## ACTION ITEM
What is wanted is the full listing, word for word, without its pictures.

## DATA SHOWN
BEGIN
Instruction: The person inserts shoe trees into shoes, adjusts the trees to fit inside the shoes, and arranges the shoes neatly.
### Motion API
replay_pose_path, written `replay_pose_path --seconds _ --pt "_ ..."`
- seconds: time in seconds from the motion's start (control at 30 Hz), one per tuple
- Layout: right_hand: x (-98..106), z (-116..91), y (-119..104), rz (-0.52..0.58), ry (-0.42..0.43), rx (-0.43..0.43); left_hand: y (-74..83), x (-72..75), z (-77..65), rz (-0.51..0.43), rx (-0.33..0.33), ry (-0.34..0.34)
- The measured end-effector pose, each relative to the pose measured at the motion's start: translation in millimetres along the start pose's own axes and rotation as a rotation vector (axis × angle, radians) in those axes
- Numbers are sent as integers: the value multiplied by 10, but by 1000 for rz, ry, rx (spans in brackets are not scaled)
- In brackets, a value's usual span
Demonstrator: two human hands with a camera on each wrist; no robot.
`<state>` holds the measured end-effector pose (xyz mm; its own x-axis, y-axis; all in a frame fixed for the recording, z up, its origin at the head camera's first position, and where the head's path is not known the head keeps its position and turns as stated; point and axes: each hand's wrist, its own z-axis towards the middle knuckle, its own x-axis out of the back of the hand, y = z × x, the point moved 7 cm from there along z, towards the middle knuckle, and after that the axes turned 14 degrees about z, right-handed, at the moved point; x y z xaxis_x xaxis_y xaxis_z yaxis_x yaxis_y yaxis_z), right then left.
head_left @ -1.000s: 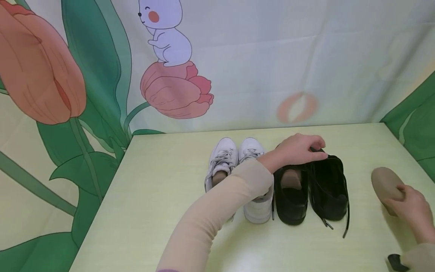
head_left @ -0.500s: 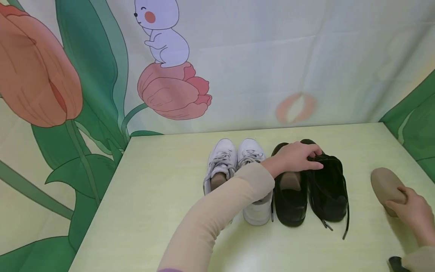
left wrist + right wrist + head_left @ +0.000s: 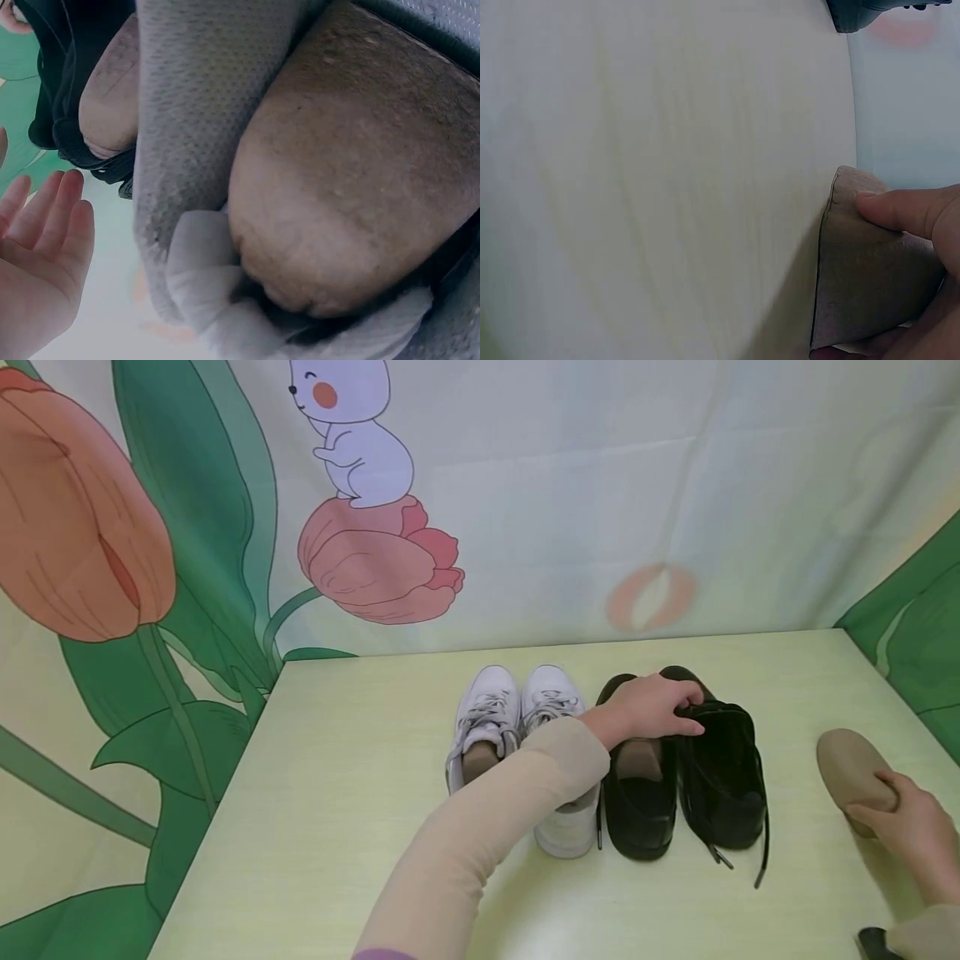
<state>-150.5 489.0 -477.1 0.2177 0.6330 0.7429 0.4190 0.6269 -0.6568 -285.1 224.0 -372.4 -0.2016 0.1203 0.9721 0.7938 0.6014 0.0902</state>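
My left hand [image 3: 654,706] reaches over the right-hand black shoe [image 3: 731,793], its bent fingers and thumb spread at the tongue with a gap between them. In the left wrist view the fingers of this hand [image 3: 45,270] show uncurled near the black laces. Off to the right, my right hand [image 3: 911,827] holds a tan insole [image 3: 851,772] over the table. The right wrist view shows the thumb pressing on top of this insole [image 3: 877,277] and fingers underneath. Inside the left-hand black shoe [image 3: 641,827] lies another tan piece [image 3: 640,760].
White lace-up sneakers [image 3: 491,697] stand left of the black shoes, partly hidden by my left sleeve [image 3: 480,835]. Tan lining pieces [image 3: 337,187] sit in them. Laces trail on the pale table [image 3: 337,777]. A printed curtain [image 3: 540,527] hangs behind the table.
My left hand has lowered slightly towards the right-hand black shoe's tongue. The right hand keeps the insole in almost the same place. The head view has shifted a little.
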Motion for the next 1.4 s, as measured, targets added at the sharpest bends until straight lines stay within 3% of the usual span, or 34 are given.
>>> replay_pose_path --seconds 0.43,0.7,1.0,1.4 --pt "-12 -4 42 -19 -2 12 20 -79 56 61 7 -1" --pt "11 -30 20 -40 13 64 53 -99 147 104 18 -23" --pt "17 -42 6 -69 4 49 51 -138 251 114 31 -64" --pt "30 -52 -19 -68 4 60 47 -128 320 123 49 -58"
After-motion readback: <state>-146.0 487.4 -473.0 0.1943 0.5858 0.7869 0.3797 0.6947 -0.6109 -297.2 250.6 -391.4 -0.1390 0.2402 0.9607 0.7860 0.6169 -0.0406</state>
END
## RESULT FOR THIS TASK
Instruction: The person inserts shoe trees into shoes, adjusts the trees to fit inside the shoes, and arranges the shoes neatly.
### Motion API
replay_pose_path, written `replay_pose_path --seconds _ --pt "_ ..."`
- seconds: time in seconds from the motion's start (control at 30 Hz), one per tuple
- Layout: right_hand: x (-98..106), z (-116..91), y (-119..104), rz (-0.52..0.58), ry (-0.42..0.43), rx (-0.43..0.43); left_hand: y (-74..83), x (-72..75), z (-77..65), rz (-0.51..0.43), rx (-0.33..0.33), ry (-0.34..0.34)
- The measured end-effector pose, each relative to the pose measured at the motion's start: translation in millimetres along the start pose's own axes and rotation as a rotation vector (axis × angle, radians) in those axes
- Numbers are sent as integers: the value multiplied by 10, but by 1000 for rz, ry, rx (spans in brackets are not scaled)
- In brackets, a value's usual span
Demonstrator: two human hands with a camera on each wrist; no robot.
`<state>` holds the measured end-effector pose (xyz mm; its own x-axis, y-axis; all in a frame fixed for the recording, z up, its origin at the head camera's first position, and where the head's path is not known the head keeps its position and turns as stated; point and axes: each hand's wrist, its own z-axis towards the middle knuckle, its own x-axis out of the back of the hand, y = z × x, the point moved 7 cm from there along z, towards the middle knuckle, and after that the axes turned 14 degrees about z, right-handed, at the moved point; x y z xaxis_x xaxis_y xaxis_z yaxis_x yaxis_y yaxis_z), right then left.
head_left @ -1.000s: 
head_left @ -0.500s: 
left wrist + right wrist + head_left @ +0.000s: 
<state>-150.5 489.0 -477.1 0.2177 0.6330 0.7429 0.4190 0.6269 -0.6568 -285.1 224.0 -372.4 -0.2016 0.1203 0.9721 0.7938 0.6014 0.0902</state>
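My left hand [image 3: 654,706] reaches over the right-hand black shoe [image 3: 731,793], its bent fingers and thumb spread at the tongue with a gap between them. In the left wrist view the fingers of this hand [image 3: 45,270] show uncurled near the black laces. Off to the right, my right hand [image 3: 911,827] holds a tan insole [image 3: 851,772] over the table. The right wrist view shows the thumb pressing on top of this insole [image 3: 877,277] and fingers underneath. Inside the left-hand black shoe [image 3: 641,827] lies another tan piece [image 3: 640,760].
White lace-up sneakers [image 3: 491,697] stand left of the black shoes, partly hidden by my left sleeve [image 3: 480,835]. Tan lining pieces [image 3: 337,187] sit in them. Laces trail on the pale table [image 3: 337,777]. A printed curtain [image 3: 540,527] hangs behind the table.
My left hand has lowered slightly towards the right-hand black shoe's tongue. The right hand keeps the insole in almost the same place. The head view has shifted a little.
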Motion for the next 1.4 s, as measured, targets added at the sharpest bends until straight lines stay within 3% of the usual span, or 34 are given.
>>> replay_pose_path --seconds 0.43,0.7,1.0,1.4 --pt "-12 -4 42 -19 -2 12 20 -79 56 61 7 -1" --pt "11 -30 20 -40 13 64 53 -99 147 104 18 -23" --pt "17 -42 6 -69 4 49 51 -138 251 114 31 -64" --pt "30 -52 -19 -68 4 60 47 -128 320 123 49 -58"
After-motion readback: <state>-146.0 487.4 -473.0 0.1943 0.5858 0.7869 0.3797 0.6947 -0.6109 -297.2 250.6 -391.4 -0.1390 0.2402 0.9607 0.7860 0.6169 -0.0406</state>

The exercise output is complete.